The 1920 elections made the Estonian Labour Party the biggest party in Estonia with 22 of the 100 seats in Riigikogu, the first constitutional parliament, but the centre-right parties had also gained strength. The Estonian Labour Party remained in the coalition, headed by State Elder Konstantin Päts of Farmers' Assemblies. Strandman went on to serve as the first speaker of the Riigikogu between 4 January and 18 November 1921.

Juhan Kukk headed another Estonian Labour Party cabinet in 1922–1923, but without Strandman. In the following cabinet of Christian Democrat Friedrich Karl Akel, he returned as Minister of Foreign Affairs between 26 and 14 March May 1924 and then Minister of Finance until 16 December 1924.

=== Economic policies ===
Strandman figured several times in financial affairs. On 7 and 19 December 1923, he accused long-term inflationist Minister of Finance Georg Vestel in the parliament for incorrect spending of the state treasury. It was Strandman's criticism that eventually led to the fall of Konstantin Päts's cabinet and caused him to stay away from power from 1924 to 1931.

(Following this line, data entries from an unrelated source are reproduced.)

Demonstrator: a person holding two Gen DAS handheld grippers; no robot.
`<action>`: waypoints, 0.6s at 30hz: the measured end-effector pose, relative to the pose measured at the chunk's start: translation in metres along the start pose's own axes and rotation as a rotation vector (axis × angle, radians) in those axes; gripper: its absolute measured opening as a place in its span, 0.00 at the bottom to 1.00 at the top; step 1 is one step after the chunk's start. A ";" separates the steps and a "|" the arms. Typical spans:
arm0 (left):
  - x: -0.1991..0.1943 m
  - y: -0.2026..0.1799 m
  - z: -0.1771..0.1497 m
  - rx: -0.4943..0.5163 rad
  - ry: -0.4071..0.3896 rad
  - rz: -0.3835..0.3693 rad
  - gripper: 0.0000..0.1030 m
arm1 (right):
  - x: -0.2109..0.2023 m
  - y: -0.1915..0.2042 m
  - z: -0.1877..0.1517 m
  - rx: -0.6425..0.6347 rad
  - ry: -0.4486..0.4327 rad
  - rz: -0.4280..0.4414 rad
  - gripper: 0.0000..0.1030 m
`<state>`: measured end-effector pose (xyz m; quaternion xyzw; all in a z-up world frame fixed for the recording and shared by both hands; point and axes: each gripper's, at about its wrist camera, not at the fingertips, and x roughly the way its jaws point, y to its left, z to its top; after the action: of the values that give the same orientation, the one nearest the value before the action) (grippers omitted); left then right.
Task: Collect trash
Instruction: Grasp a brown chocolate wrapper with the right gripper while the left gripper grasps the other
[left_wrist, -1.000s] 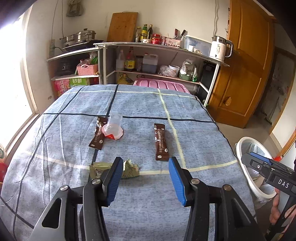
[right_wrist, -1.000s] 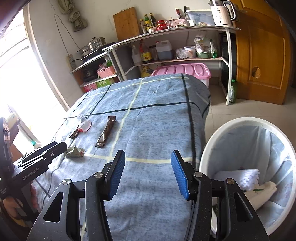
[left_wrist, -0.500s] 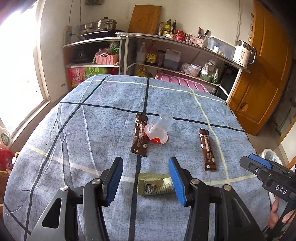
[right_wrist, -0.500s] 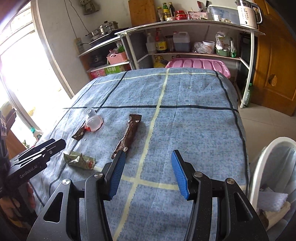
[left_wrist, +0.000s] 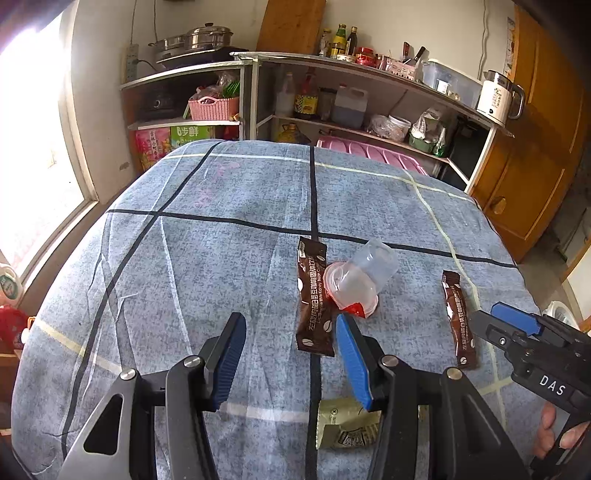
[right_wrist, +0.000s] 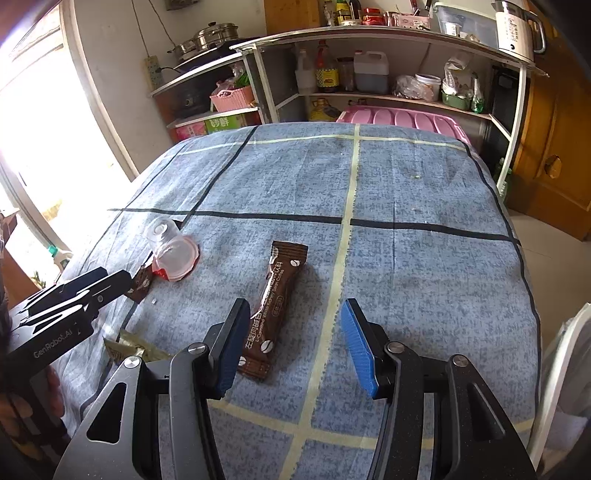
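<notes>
Left gripper (left_wrist: 291, 363): blue-padded jaws spread, empty, over the blue patterned tablecloth (left_wrist: 221, 258). Crumpled olive-green foil wrapper (left_wrist: 347, 424) under its right finger, at 5 o'clock. Brown coffee-stick sachet (left_wrist: 312, 295) at 1 o'clock, long axis running 12 to 6, touching the tipped clear plastic cup with red lid (left_wrist: 356, 282). Second brown coffee-stick sachet (right_wrist: 275, 306): beside the left pad of the right gripper (right_wrist: 295, 345), jaws likewise spread and empty; long axis 1 to 7 o'clock, near end between the pads. Judgement: right gripper is nearer this sachet, left nearer the wrapper. Right view alone shows the white bin rim (right_wrist: 554, 373) at 4 o'clock.
</notes>
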<state>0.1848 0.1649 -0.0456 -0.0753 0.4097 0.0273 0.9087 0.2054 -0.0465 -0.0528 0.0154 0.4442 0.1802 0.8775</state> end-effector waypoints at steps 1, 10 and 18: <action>0.003 0.000 0.001 0.002 0.007 -0.011 0.49 | 0.001 0.000 0.001 0.005 0.000 0.007 0.51; 0.022 -0.005 0.006 0.024 0.042 0.004 0.49 | 0.011 0.003 0.003 -0.014 0.005 -0.048 0.51; 0.032 -0.006 0.010 0.037 0.044 0.013 0.49 | 0.013 0.000 0.002 -0.010 -0.002 -0.077 0.51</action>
<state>0.2138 0.1597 -0.0621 -0.0563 0.4305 0.0241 0.9005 0.2147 -0.0421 -0.0618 -0.0061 0.4429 0.1484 0.8842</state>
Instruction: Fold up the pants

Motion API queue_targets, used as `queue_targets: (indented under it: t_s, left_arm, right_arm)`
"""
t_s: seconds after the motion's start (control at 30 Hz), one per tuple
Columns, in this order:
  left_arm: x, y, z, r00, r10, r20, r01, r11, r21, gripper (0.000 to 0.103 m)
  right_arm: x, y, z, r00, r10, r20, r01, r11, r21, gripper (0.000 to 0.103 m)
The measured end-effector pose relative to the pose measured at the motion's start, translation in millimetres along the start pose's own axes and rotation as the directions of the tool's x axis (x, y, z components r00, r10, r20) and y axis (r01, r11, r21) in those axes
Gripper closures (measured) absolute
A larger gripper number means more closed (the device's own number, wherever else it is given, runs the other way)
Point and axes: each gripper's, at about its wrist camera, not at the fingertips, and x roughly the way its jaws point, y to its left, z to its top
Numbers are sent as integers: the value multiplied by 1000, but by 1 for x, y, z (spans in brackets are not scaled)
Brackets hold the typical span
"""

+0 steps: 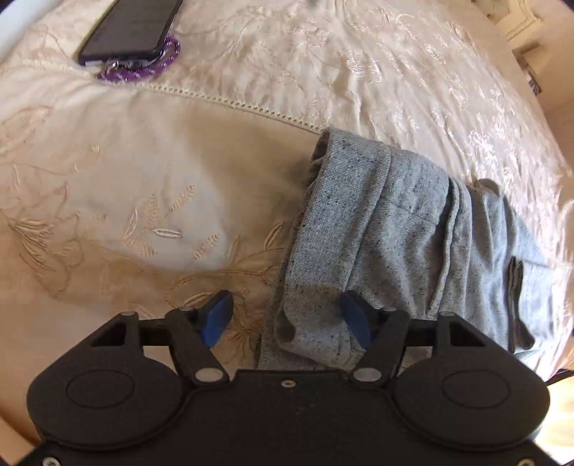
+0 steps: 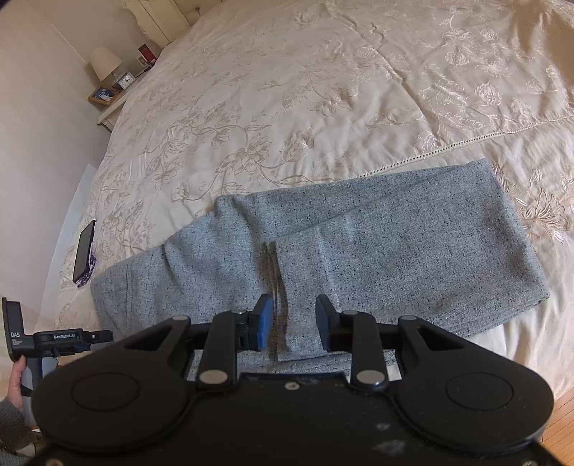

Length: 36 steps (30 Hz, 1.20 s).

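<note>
Grey pants [image 2: 358,251] folded on cream bedspread [image 2: 287,89], left gripper [image 1: 287,319] jaws apart over the pants' edge, right gripper [image 2: 294,322] jaws apart above the fabric, phone [image 1: 132,28] nearby

Pants [image 2: 394,251]: grey woven cloth, dark flecks, coarse matt twill-like weave; same in left view [image 1: 387,229]. Bedspread [image 2: 287,89]: cream cloth, satin sheen, raised floral embroidery, openwork trim strip; creased, glossy where light hits [image 1: 412,71]. Right gripper [image 2: 293,328]: matt black plastic body, faint white scuffs, bare metal pivot pins, blue pad on one finger. Left gripper [image 1: 287,319]: same matt black plastic, blue pads. Phone [image 1: 132,28]: glossy dark screen, purple braided cord. Floor [image 2: 563,412]: wood boards, slight gloss.
</note>
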Motion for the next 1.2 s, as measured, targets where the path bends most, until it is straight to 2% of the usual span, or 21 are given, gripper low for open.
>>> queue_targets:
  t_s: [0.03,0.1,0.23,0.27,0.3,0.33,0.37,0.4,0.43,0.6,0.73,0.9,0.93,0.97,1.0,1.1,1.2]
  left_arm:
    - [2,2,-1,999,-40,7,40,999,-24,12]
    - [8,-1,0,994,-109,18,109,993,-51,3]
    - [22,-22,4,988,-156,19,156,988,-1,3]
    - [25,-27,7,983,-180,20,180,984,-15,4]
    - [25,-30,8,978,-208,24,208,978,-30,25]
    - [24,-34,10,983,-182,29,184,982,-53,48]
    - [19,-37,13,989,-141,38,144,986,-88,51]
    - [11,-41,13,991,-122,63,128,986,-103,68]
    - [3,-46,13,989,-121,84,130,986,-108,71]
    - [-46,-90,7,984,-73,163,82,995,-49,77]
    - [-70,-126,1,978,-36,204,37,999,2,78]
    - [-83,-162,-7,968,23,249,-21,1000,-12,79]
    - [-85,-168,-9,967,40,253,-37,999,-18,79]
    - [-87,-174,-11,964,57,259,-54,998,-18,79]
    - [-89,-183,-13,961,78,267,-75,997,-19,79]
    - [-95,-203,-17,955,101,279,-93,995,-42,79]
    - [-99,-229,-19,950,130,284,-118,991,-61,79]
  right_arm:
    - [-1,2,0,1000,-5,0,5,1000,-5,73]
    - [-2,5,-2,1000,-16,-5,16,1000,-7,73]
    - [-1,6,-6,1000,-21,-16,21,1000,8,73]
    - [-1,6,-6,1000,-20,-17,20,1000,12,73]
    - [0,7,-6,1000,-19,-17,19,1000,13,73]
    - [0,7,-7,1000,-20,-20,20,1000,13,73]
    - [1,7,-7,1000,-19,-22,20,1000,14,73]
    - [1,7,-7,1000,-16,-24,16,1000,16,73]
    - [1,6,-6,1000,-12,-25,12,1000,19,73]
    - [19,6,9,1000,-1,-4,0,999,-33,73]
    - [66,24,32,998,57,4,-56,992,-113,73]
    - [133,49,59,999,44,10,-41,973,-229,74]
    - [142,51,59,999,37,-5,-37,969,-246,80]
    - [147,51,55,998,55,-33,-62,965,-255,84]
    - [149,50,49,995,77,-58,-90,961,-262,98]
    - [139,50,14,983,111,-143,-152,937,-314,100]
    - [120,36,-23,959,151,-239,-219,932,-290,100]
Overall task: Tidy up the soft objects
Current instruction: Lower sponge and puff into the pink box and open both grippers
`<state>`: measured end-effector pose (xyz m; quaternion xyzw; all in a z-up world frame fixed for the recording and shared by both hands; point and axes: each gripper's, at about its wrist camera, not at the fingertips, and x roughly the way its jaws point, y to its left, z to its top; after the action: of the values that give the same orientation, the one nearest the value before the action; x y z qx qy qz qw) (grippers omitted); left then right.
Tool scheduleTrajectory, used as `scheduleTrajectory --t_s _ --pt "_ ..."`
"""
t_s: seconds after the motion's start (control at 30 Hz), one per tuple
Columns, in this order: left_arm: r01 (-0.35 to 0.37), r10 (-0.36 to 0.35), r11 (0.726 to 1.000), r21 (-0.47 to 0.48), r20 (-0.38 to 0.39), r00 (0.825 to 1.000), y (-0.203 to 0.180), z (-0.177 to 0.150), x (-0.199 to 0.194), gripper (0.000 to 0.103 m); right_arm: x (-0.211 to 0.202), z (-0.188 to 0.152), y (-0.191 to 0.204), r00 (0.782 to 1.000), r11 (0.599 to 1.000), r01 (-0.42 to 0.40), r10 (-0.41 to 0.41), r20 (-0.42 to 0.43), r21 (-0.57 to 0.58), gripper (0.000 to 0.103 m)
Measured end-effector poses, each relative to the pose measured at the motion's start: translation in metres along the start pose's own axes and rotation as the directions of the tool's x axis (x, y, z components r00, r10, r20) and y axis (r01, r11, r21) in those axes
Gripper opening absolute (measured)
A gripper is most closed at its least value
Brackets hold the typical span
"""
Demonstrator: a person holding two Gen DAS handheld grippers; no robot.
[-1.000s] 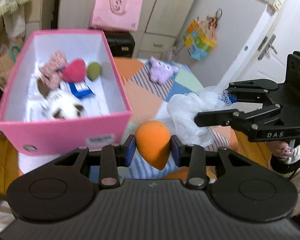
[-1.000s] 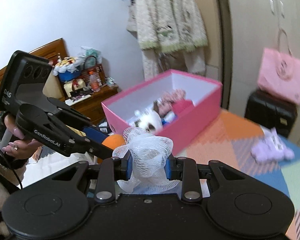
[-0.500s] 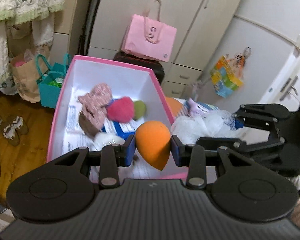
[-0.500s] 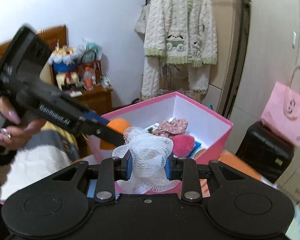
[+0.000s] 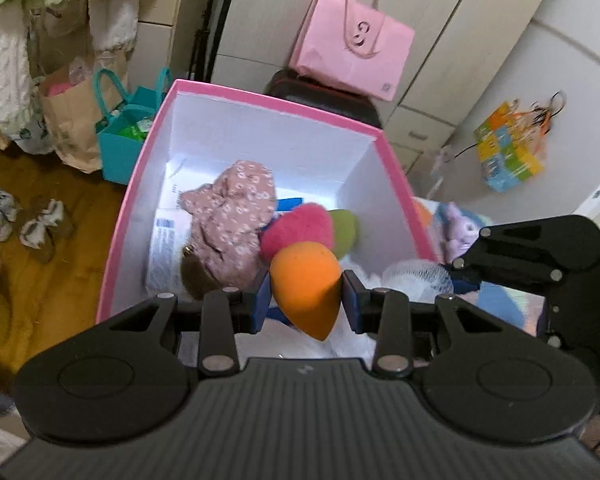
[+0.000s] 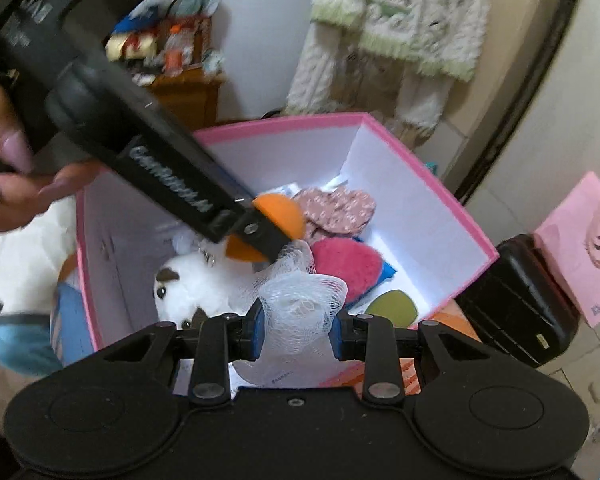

After the Estonian War of Independence, a large number of new businesses were started in a short time period and the industry was developed on loans, something which eventually led to financial difficulties. As Minister of Finance, Strandman proposed a plan for economic redevelopment that was supposed to reduce loans, lower the state budget and achieve a trade surplus by raising customs duties. At first, his actions saw little effect and he was criticised from both left- and right-wing parties, but eventually the Estonian mark stabilized, integrating the Estonian economy more with Europe. He also supported building the economy on agriculture rather than transit between Russia and Europe, regarding Denmark as a model agricultural country. In the media, his policies were mockingly called UMP (Uus majanduspoliitika – "New Economic Policy" (nep)) and KUMP (Kõige uuem majanduspoliitika – "Newest Economic Policy") after the economic policy in the Soviet Union at the time. In May 1924, Strandman didn't blame his predecessor Georg Vestel for deliberately creating hyperinflation, only for sheer optimism about his policies.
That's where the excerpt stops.